ERROR HANDLING, ROBUSTNESS

- improved error detection and reporting: test status of all system calls
  and I/O operations (or explicitly document where not), and report
  unexpected failures;

- eval calls now check for eval result instead of testing the $@, which
  is not always reliable;

- localized $@ and $! in DESTROY methods to prevent potential calls to eval
  and calls to system routines in code executed from a DESTROY method
  from clobbering global variables $@ and $!;

- Util::helper_app_pipe_open_unix: contain a failing exec with an eval
  to prevent additional cases of process cloning.

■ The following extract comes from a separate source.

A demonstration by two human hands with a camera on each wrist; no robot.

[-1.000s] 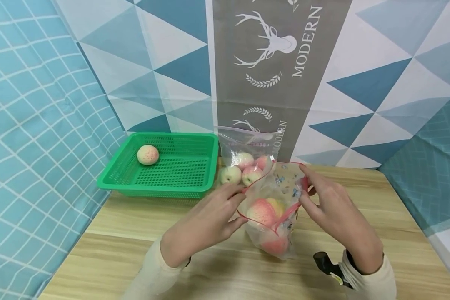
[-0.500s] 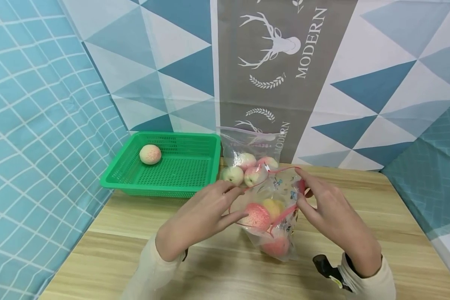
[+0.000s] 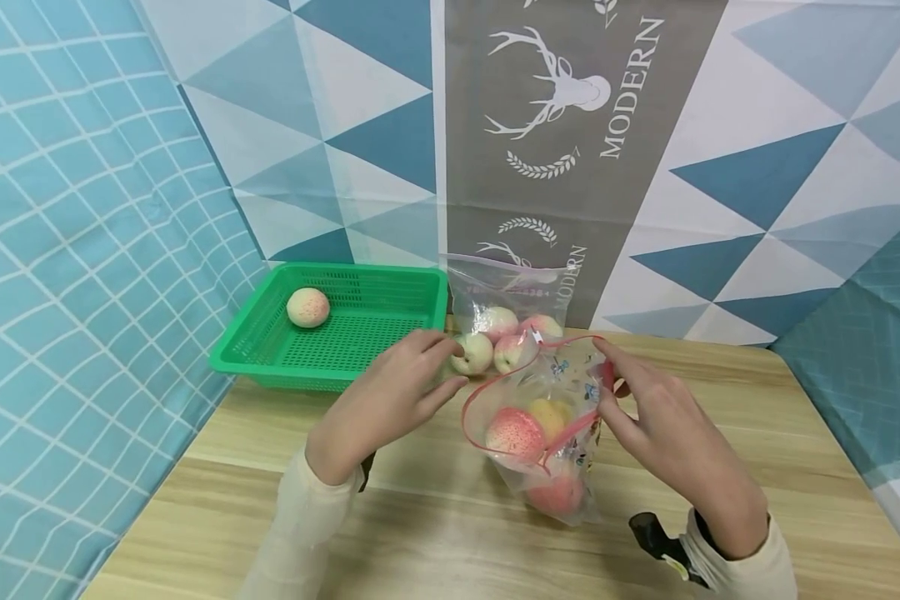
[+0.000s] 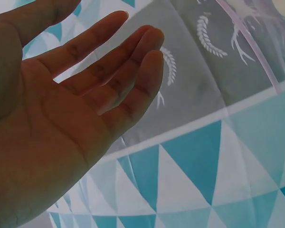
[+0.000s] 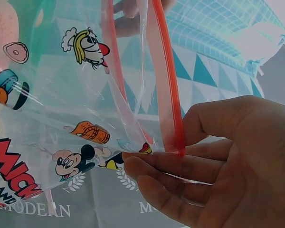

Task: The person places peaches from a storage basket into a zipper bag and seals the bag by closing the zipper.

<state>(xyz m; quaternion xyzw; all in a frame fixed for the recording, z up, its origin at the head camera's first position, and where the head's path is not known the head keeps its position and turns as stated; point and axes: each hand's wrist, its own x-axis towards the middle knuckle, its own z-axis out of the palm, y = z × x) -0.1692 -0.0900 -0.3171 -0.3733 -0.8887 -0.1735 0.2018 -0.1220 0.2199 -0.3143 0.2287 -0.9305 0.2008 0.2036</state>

The exec could fail
  this way when given tainted arguments;

- Util::helper_app_pipe_open_unix: flush stdout and stderr before forking,
  otherwise an error reported by exec (such as 'insecure dependency')
  was lost in a buffer;

- eval-protected an open($fh,'-|') to capture implied fork failures
  due to lack of system resource;

- explicit untainting: combine "use re 'taint'" with untaint_var(),
  avoiding implicit perl untainting, along with workarounds to prevent it;

- added 'use strict' where missing;

- avoided a bunch of warnings on "Use of uninitialized value"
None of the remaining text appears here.